Una preghiera, un grido d’aiuto da chi desiderava una seconda chance, che è rimasta inascoltata. Il dramma che coinvolge Maria De Filippi.
Vivere in contesti familiari e sociali difficili può portare i più giovani a trovare delle soluzioni errate per combattere la loro sofferenza. Alcol e droghe possono alleviare inizialmente il dolore che si prova, ma ben presto queste sostanze diventano una schiavitù e causano ancora più dolore. Nel caso delle droghe, specialmente quelle pesanti, la necessità di alterare il proprio stato di percezione si lega alla dipendenza fisica, condizione che porta alla disperazione nel caso in cui non si riesca a sopperire a quella mancanza. In una simile situazione chiunque, anche la persona migliore del mondo, può commettere errori, compiere dei crimini e finire in carcere per scontare quell’errore.

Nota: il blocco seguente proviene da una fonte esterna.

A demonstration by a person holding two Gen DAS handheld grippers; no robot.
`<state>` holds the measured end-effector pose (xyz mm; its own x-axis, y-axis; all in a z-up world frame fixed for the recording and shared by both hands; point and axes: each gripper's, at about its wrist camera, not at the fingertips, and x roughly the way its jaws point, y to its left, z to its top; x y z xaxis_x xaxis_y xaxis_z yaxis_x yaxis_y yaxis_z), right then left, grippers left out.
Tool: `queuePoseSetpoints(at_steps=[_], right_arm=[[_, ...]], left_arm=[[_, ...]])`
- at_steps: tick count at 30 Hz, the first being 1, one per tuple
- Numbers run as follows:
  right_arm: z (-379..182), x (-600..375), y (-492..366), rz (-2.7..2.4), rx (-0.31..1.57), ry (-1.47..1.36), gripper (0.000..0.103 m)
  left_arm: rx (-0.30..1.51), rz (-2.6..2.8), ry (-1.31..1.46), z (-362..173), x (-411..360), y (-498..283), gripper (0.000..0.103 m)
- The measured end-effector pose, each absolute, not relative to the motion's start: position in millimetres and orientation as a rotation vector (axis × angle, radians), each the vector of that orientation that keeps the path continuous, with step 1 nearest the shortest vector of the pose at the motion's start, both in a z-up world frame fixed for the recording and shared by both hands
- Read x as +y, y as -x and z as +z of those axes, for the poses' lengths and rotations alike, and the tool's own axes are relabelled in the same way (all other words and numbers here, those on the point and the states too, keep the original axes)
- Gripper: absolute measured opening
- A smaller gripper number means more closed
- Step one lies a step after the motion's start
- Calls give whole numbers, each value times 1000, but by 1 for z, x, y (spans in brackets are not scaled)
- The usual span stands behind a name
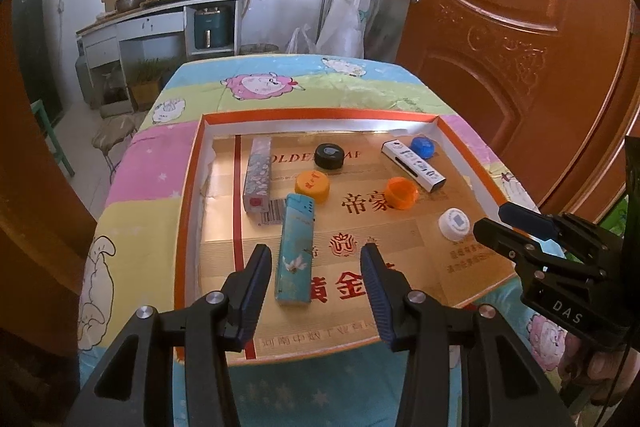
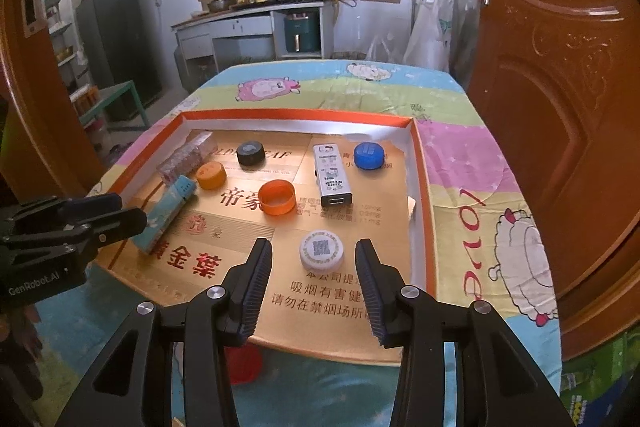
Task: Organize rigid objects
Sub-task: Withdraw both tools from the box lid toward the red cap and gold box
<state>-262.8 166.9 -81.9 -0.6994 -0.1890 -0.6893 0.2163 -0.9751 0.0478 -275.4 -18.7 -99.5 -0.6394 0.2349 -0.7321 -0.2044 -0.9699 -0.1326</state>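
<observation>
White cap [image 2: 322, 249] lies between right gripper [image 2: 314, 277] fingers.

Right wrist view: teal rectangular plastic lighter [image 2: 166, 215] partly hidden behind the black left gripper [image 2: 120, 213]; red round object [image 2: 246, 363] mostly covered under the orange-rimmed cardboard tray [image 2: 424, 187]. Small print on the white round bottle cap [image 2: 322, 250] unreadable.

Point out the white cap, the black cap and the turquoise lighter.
white cap [image 2: 321, 249], right wrist view, on its printed top
black cap [image 1: 330, 155], left wrist view, on its top face
turquoise lighter [image 1: 296, 251], left wrist view, mid-body
</observation>
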Motion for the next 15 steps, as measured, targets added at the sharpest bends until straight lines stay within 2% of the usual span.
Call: queuePoseSetpoints(at_steps=[15], right_arm=[[-58,170,230,-2738,53,-1034,45]], left_arm=[[-35,2656,1129,-78,-15,243,46]])
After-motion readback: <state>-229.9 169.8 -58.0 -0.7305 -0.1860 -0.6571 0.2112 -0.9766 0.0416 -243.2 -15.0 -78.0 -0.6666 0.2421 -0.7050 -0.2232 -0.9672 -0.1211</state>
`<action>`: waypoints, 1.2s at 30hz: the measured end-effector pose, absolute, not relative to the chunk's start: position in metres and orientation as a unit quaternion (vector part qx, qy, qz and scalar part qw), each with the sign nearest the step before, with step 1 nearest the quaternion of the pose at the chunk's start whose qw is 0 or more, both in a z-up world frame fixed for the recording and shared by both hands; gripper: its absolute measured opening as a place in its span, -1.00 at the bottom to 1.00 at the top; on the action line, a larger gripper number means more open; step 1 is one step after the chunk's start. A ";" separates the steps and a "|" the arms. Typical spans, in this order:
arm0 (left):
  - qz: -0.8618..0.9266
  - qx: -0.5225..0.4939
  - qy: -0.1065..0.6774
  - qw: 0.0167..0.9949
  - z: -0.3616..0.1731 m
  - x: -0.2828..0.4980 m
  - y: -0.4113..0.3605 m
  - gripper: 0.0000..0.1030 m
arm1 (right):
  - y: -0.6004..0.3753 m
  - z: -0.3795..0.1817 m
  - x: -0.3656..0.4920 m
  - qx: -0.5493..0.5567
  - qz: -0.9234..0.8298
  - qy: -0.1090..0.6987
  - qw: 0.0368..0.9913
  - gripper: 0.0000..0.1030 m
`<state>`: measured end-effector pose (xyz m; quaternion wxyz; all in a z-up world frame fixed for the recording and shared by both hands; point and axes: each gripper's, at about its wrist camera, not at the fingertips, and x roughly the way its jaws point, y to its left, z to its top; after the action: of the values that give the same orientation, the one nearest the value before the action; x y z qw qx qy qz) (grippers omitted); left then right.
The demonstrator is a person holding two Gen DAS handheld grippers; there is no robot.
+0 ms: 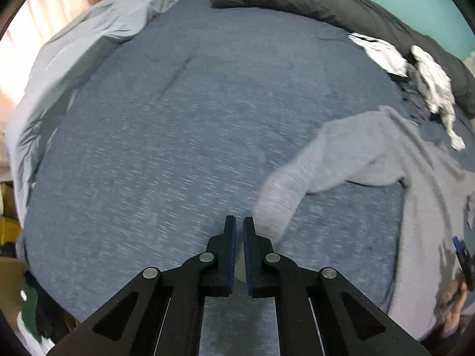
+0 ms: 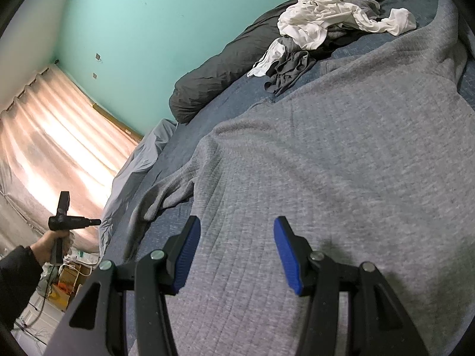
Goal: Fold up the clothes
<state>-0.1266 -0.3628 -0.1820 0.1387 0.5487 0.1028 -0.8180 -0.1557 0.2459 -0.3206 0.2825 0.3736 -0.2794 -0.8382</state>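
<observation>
Jaws of the left gripper (image 1: 240,222) brought nearly together, blue pads facing with only a thin slit between, nothing seen clamped in that slit. Hung above the blue bedsheet (image 1: 178,148), pointed steeply down at it. Just right of the fingertips, blurred, the cuff end of a grey sweater sleeve (image 1: 285,190), reaching back up and right into the body of the grey sweater (image 1: 421,207); hard to tell through the blur whether the cuff brushed the right finger. Right gripper (image 2: 236,228) held with jaws well apart, blue pads on either side of bare knit, gripping nothing, poised low over the sweater's broad body, which lay spread across the sheet. Sleeve seen from this side trailing left toward the bed edge. Beyond the sweater, a rumpled heap of white and dark grey clothes (image 2: 326,20) near the far side of the bed, against a long dark grey bolster (image 2: 213,74). Pale blue quilt (image 1: 68,68) bunched along the bed's other edge. Behind, a teal wall (image 2: 133,29) and a lit curtain (image 2: 50,136). At lower left of the right wrist view, a hand (image 2: 49,247) in a dark sleeve gripping the other tool's handle.
</observation>
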 end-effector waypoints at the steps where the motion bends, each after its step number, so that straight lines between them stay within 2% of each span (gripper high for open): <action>1: -0.820 0.544 0.112 0.136 -0.185 -0.124 -0.363 -0.90 | 0.246 -0.321 -0.156 0.374 -0.838 -0.279 0.283 0.01; 9: -0.814 0.559 0.107 0.118 -0.241 -0.116 -0.331 -0.89 | 0.244 -0.321 -0.156 0.375 -0.838 -0.275 0.284 0.02; 12: -0.810 0.567 0.099 0.115 -0.256 -0.116 -0.319 -0.50 | 0.243 -0.321 -0.155 0.376 -0.838 -0.274 0.284 0.01; 14: -0.807 0.571 0.091 0.119 -0.265 -0.114 -0.313 -0.02 | 0.243 -0.322 -0.155 0.377 -0.838 -0.274 0.284 0.01; 16: -0.804 0.575 0.077 0.128 -0.276 -0.113 -0.311 0.05 | 0.242 -0.322 -0.154 0.378 -0.838 -0.273 0.284 0.01; 22: -0.792 0.589 0.038 0.156 -0.305 -0.116 -0.311 0.05 | 0.241 -0.323 -0.153 0.380 -0.837 -0.272 0.285 0.01; 24: -0.792 0.589 0.020 0.160 -0.310 -0.119 -0.314 -0.01 | 0.241 -0.323 -0.153 0.381 -0.837 -0.271 0.285 0.02; 26: -0.791 0.589 0.015 0.166 -0.311 -0.122 -0.321 -0.70 | 0.239 -0.325 -0.153 0.383 -0.837 -0.269 0.284 0.02; 36: -0.805 0.549 0.098 0.201 -0.282 -0.143 -0.400 -0.79 | 0.230 -0.334 -0.153 0.398 -0.836 -0.252 0.282 0.02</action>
<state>-0.1427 -0.3996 -0.2817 0.2012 0.5494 0.0983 -0.8050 -0.1531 0.2299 -0.3343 0.2817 0.3985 -0.2516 -0.8358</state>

Questa storia comune a tantissimi giovani è la stessa vissuta da Donatella Hodo, 26enne di origini albanesi cresciuta in Italia e morta suicida in carcere lo scorso agosto. Finita in carcere per aver commesso dei furti di poco conto proprio per via della dipendenza dalla droga, la ragazza aveva perso l’affido del figlio Adam e da anni cercava di ottenere la commutazione della pena carceraria in riabilitazione. Una richiesta volta non solo a combatte i demoni della dipendenza, ma anche alla possibilità di stare accanto a quel figlio di cui non sapeva più nulla.

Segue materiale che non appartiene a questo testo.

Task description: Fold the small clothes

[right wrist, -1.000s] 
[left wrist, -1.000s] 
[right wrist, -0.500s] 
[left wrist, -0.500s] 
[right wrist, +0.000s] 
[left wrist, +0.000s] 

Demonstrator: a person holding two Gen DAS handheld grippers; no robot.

In preda alla disperazione, Donatella ha fatto numerosi ricorsi e quando ha visto che la sua speranza di ottenere risultati per le vie tradizionali si riduceva a lumicino, ha cercato anche aiuto da chi stimava più di ogni altra persona, qualcuno che sebbene non avesse mai fatto parte della sua vita, pensava e sperava potesse darle un’aiuto concreto: Maria De Filippi. La giovane le ha scritto una lettera e l’ha inviata, ma la missiva non è mai arrivata al destinatario ed è tornata indietro. A renderla pubblica è stato il padre della ragazza dopo che Donatella ha deciso di porre fine alla sua vita in quella cella in cui sentiva morire ogni giorno la sua speranza.
Il grido disperato di Donatella che non è mai giunto a Maria De Filippi
Il fatto che la giovane avesse provato a contattare la famosa conduttrice la dice lunga sullo stato di disperazione in cui stava vivendo, uno stato che nessuno aveva compreso sino in fondo. Persino il magistrato della sorveglianza del Tribunale di Verona, il giudice Vincenzo Semeraro, ha capito troppo tardi che avrebbe potuto e dovuto aiutare quella ragazza, così dopo la sua morte le ha voluto chiedere scusa: “Per non averti capita”. Il suo caso ha sollevato una questione sociale importante, ovvero la necessità di offrire ai giovani che hanno commesso un errore una seconda possibilità, facilitare il loro ritorno in società, magari attenzionando i loro casi e facendo un distinguo tra chi commette degli errori spinto dalla necessità e dev’essere aiutato e chi invece ha adottato uno stile di vita criminoso in maniera consapevole.
La lettera della ragazza a Maria De Filippi è un pugno allo stomaco, non solo perché palesa il dolore che stava provando ormai da tempo, ma perché evidenzia l’incapacità del sistema nell’offrire un aiuto reale a chi come lei si trova in situazioni complicate: “Maria ti prego, ti chiedo di aiutarmi, voglio uscire fuori da tutta questa situazione, voglio smettere con la droga, voglio finire con il carcere, ma ho bisogno di qualcuno che mi dia una possibilità… Ho 26 anni, ho ancora una vita davanti, voglio sistemarmi, avere un futuro, riprendere i rapporti con la mia meravigliosa famiglia… Oggi ho la voglia, il coraggio di voler cambiare,voglio ricominciare e lasciarmi tutto alle spalle, ho bisogno di un aiuto, di trovare un lavoro… voglio vedere gli occhi di mia madre piangere nel vedermi realizzata e non perché sta soffrendo per colpa mia…”.
La drammatica storia di Donatella Hodo ha smosso le acque, facendo nascere l’associazione “Sbarre di Zucchero“, il cui scopo è proprio quello di testimoniare le difficoltà che trovano ragazzi e ragazze che hanno pagato o che stanno pagando i propri errori in carcere di trovare una chance per costruirsi una nuova vita e rientrare in società senza sentire lo stigma delle persone addosso. Pochi giorni fa Carlotta Toschi ha pubblicato un podcast che racconta la storia di questa giovane, intitolato proprio ‘La storia di Donatella Hodo’.